> _PROMPT_
Show every line from the data below that includes "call".

EXERCISE INPUT Block Start

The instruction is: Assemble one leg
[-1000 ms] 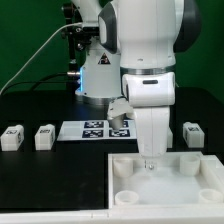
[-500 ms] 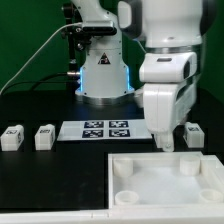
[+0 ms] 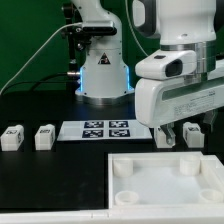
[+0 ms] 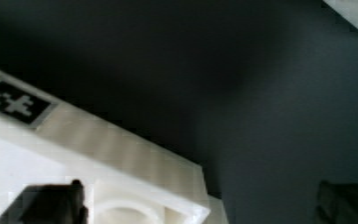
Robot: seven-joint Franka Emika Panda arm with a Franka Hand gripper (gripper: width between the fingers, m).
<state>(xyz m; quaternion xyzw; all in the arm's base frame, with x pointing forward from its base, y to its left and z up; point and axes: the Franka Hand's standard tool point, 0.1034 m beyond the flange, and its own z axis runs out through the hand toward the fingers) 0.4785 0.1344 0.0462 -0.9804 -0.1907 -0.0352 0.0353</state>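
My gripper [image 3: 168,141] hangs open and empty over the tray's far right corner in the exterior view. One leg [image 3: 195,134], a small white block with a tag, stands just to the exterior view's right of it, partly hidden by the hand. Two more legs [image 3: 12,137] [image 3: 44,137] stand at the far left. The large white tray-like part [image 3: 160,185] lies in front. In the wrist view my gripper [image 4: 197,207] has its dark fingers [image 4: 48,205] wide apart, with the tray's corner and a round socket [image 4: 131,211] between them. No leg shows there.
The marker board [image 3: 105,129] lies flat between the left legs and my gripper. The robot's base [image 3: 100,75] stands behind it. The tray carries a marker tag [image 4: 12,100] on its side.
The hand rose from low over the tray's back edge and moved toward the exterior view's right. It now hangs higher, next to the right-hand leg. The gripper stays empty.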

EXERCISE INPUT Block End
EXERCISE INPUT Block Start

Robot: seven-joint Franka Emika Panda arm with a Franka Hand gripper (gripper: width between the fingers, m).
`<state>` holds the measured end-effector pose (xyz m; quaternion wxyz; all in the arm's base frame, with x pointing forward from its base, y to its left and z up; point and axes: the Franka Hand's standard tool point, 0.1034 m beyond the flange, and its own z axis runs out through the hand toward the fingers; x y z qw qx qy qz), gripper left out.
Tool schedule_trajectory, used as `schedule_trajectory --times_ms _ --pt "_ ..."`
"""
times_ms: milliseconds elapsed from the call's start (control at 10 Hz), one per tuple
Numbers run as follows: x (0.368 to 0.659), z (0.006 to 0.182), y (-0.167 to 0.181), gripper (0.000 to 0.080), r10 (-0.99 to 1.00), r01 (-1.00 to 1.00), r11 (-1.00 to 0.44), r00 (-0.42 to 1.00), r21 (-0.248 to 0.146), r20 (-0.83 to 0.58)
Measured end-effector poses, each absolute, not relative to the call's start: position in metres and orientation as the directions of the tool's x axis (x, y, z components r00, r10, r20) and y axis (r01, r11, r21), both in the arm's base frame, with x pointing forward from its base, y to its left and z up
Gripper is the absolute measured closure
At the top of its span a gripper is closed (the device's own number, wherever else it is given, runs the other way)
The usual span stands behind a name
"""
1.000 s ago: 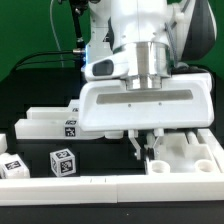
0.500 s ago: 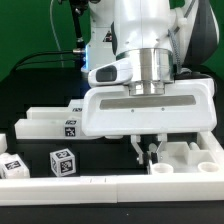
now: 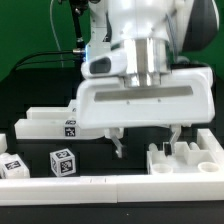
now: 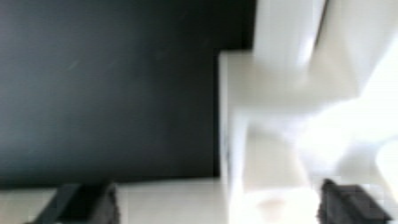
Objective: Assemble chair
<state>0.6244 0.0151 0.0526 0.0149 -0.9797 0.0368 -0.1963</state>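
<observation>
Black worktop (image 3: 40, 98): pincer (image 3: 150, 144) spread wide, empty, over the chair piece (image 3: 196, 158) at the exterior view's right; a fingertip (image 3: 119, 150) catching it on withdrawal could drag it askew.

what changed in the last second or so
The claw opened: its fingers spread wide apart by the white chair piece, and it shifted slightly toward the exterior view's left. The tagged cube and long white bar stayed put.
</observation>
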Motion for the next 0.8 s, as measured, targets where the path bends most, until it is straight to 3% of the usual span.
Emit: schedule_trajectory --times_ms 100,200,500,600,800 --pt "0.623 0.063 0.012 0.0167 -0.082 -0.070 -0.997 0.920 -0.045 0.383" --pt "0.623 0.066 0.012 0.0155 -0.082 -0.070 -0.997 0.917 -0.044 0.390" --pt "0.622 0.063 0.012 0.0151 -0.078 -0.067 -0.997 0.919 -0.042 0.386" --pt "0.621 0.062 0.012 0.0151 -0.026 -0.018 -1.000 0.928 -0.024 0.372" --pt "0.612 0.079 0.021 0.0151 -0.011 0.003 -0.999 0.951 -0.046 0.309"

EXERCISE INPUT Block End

> _REPLY_
times_ms: milliseconds elapsed from the call's start (control at 10 Hz), one per tuple
Measured end-effector poses, each absolute, not relative to the call's start: position in metres and orientation as the directions of the tool's x axis (x, y, z components r00, r10, r20) and y axis (r01, r11, r21), both in the arm's base frame, with x pointing forward from its base, y to its left and z up

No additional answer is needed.